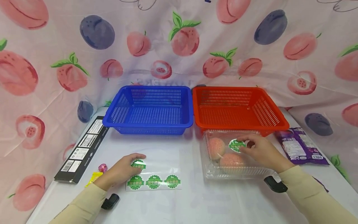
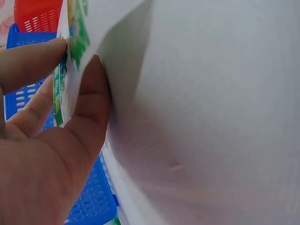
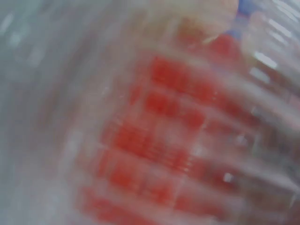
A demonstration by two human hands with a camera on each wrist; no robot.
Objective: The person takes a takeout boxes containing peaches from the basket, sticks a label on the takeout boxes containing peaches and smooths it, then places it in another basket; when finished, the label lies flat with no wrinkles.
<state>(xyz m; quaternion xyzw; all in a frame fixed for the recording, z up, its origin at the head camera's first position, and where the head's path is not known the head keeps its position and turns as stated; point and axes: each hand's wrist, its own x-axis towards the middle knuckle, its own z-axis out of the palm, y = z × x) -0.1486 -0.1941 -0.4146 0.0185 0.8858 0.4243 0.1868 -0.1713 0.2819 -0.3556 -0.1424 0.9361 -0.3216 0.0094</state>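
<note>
Right hand (image 1: 261, 152) fingers seemingly press a green sticker (image 1: 236, 145) onto the clear box (image 1: 237, 172), centre-right; left hand (image 1: 123, 169) pinches the sticker sheet (image 1: 156, 174).

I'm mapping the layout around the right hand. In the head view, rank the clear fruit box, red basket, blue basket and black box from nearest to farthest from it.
1. Clear fruit box, under the right hand.
2. Red basket, just behind.
3. Blue basket, to the left.
4. Black box, far left edge.
</note>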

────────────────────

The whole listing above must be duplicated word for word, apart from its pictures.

EXERCISE ANSWER ::
A demonstration by two human hands with a camera on each wrist; no robot.
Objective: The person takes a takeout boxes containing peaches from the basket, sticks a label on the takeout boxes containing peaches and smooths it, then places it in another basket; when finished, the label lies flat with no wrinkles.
<state>(xyz m; quaternion xyzw; all in a frame fixed for the recording, z up, its origin at the head camera's first position, and where the head's path is not known the head keeps its position and turns as stated; point and axes: each hand's wrist, its own x-axis towards the middle knuckle, its own z-axis out of the palm, y = z × x) -0.1486 -0.1941 -0.4146 0.0185 0.8858 0.4243 0.1868 -0.1713 0.2819 -0.3556 -0.1424 0.9361 -0.3216 0.0094</state>
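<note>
Right hand (image 1: 261, 152) fingers seemingly press a green sticker (image 1: 236, 145) onto the clear box (image 1: 237, 172), centre-right; left hand (image 1: 123, 169) pinches the sticker sheet (image 1: 156, 174).

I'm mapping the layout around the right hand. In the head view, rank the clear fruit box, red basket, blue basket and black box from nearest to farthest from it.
1. Clear fruit box, under the right hand.
2. Red basket, just behind.
3. Blue basket, to the left.
4. Black box, far left edge.
</note>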

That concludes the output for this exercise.